19. Integrated circuit device of claim 18, wherein the p-MOS structure has a metallic capping layer inserted between the first metal layer and the first capping layer, while within the n-MOS structure said second capping layer is in touch with the second metal layer.

20. Integrated circuit device of claim 19, wherein said metallic capping layer of the p-MOS structure comprises at least one of the following materials: TiN, TaN, Mo, MoN, WN and/or W.

21. Integrated circuit device of claim 17, wherein said first insulating layer and said second insulating layer consist of different high-k dielectric materials, preferable two of the following materials: HfSiO, HfO, ZrSiO, ZrO, HfAlO, ZrAlO, HfZrO, HfZrSiO, HfREO or ZrREO.

22. Method of forming an integrated circuit device comprising the steps:

providing a semiconductor substrate,

forming at least one insulating layer of dielectric material on said semiconductor substrate and

forming a metal layer comprising niobium (Nb), vanadium (V), chromium (Cr), tungsten (W) and/or molybdenum (Mo) on the at least one insulating layer of dielectric material.

23. The method of claim 22, wherein said metal layer is formed of a composition of niobium, vanadium, chromium, tungsten and/or molybdenum with carbon, oxygen and nitrogen.

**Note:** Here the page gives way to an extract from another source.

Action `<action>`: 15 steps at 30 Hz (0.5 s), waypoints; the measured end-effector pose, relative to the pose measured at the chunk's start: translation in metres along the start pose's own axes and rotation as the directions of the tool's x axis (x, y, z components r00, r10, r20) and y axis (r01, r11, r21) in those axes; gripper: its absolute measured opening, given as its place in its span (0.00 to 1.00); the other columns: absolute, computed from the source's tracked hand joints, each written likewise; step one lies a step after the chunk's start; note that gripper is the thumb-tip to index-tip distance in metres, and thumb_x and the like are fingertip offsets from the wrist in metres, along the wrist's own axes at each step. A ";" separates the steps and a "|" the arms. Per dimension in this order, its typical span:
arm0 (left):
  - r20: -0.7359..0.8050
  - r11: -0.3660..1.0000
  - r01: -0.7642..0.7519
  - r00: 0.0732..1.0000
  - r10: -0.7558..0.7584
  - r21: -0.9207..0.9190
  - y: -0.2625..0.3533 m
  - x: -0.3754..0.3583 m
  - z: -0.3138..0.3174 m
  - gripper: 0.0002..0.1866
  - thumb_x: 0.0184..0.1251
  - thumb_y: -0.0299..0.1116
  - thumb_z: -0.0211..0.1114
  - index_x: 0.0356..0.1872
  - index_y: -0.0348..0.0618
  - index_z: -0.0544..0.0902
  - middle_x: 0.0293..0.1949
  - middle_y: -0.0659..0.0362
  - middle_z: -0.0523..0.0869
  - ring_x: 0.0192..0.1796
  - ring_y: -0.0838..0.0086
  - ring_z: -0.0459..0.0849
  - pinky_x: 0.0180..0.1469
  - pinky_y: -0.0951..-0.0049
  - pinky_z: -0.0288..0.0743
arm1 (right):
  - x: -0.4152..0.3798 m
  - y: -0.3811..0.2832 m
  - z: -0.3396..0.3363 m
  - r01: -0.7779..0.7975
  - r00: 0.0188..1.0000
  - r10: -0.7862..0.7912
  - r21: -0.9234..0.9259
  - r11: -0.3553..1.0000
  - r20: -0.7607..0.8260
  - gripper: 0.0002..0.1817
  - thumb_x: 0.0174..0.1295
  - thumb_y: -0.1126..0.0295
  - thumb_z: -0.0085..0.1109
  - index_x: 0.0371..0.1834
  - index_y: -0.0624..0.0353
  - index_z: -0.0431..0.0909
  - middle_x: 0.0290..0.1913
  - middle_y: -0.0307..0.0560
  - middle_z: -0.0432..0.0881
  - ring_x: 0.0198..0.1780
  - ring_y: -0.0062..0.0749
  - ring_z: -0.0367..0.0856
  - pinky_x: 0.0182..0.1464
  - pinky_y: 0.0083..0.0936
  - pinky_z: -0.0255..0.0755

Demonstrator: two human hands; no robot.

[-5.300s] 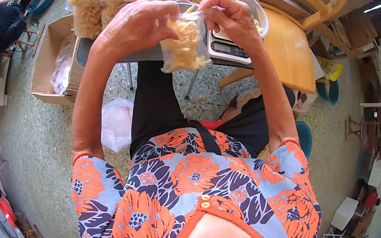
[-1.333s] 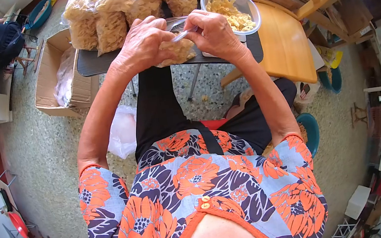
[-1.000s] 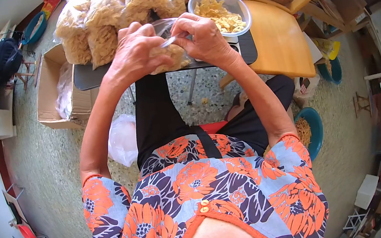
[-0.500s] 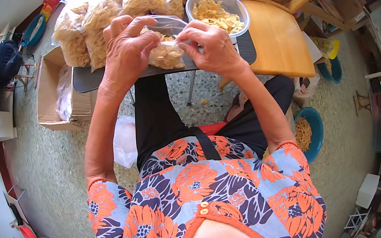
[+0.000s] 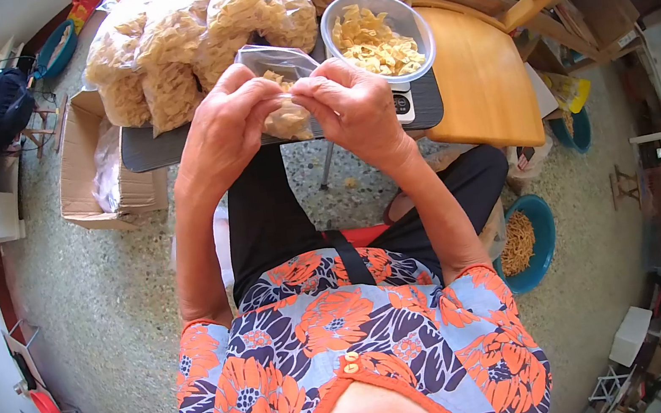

24. The method of claim 22, wherein at least one of said at least one insulating layer of dielectric material is formed of a high-k dielectric material, preferable of at least one of the following materials: HfSiO, HfO, ZrSiO, ZrO, HfAlO, ZrAlO, HfZrO, HfZrSiO, HfREO or ZrREO.

25. The method of claim 24, wherein a silicon dioxide (SiO₂) layer is formed between the semiconductor substrate and the insulating layer of a high-k dielectric material.

26. The method of claim 22, wherein at least one capping layer of conductive material is formed on the metal layer, preferable of at least one of the following materials: polysilicone, TiN, TaN, Mo, MoN, WN and/or W.

27. The method of claim 22, wherein said metal layer is formed with a layer thickness equal to or less than 10 nm.

28. The method of claim 22, wherein said metal layer is formed by a Chemical Vapor Deposition (CVD) process, preferable by an Atomic Layer Deposition (ALD) process.

29. The method of claim 28, wherein an oxidation is carried out during the CVD process, preferable with O₂, O₃, H₂O, H₂O₂, NO and/or NH₃as reactant.

30. The method of claim 29, wherein after the CVD process, the percentage of carbon is between 0 to 20%, the percentage of oxygen is between 2 to 30%, and the percentage of nitrogen is between 5 to 60% in said metal layer.